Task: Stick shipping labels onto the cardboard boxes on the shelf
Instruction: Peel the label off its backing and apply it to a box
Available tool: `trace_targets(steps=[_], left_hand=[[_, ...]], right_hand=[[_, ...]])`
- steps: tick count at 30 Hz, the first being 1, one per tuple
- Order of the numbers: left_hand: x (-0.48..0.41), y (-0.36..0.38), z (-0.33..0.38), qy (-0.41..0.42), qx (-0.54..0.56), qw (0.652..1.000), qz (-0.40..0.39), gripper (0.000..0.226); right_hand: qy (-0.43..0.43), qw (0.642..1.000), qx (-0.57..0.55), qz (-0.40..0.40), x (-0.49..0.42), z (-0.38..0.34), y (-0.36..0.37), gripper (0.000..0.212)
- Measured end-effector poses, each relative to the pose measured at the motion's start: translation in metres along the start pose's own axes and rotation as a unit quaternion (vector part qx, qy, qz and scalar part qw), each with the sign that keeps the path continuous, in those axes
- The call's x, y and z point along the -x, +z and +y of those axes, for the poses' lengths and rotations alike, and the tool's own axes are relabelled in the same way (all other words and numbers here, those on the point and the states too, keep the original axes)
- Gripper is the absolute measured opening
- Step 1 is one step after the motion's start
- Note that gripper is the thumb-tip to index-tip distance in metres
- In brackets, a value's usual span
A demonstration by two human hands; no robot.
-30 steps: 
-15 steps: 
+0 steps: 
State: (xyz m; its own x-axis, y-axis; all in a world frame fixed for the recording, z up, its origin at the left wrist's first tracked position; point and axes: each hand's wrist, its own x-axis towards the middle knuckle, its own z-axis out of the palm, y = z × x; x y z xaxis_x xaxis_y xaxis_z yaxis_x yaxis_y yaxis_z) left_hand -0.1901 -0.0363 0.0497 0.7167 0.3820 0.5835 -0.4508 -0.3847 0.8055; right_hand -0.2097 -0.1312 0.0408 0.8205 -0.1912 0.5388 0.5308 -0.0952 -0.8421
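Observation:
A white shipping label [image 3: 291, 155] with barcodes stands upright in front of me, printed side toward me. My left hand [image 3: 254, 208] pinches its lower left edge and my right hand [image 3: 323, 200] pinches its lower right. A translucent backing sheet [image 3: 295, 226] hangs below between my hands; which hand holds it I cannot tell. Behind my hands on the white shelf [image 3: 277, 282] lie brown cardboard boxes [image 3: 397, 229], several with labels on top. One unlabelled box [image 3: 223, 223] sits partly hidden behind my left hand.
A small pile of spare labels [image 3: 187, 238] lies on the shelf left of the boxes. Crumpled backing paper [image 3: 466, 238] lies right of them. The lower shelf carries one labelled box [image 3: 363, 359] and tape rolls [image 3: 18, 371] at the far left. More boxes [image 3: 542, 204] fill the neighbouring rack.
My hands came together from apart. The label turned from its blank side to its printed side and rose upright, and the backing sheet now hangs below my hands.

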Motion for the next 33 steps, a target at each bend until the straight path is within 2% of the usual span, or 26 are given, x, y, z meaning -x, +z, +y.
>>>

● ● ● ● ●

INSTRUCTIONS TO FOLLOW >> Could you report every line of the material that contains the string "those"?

COMPLETED TASK >>
- Measured end-effector poses, each relative to the pose measured at the motion's start: translation in metres along the start pose's own axes and rotation as a unit quaternion (vector part qx, qy, qz and scalar part qw), each with the sign that keeps the path continuous, in those axes
- The call's x, y and z point along the -x, +z and +y of those axes, for the poses' lengths and rotations alike, and the tool's own axes are relabelled in the same way (all other words and numbers here, those on the point and the states too, keep the original axes)

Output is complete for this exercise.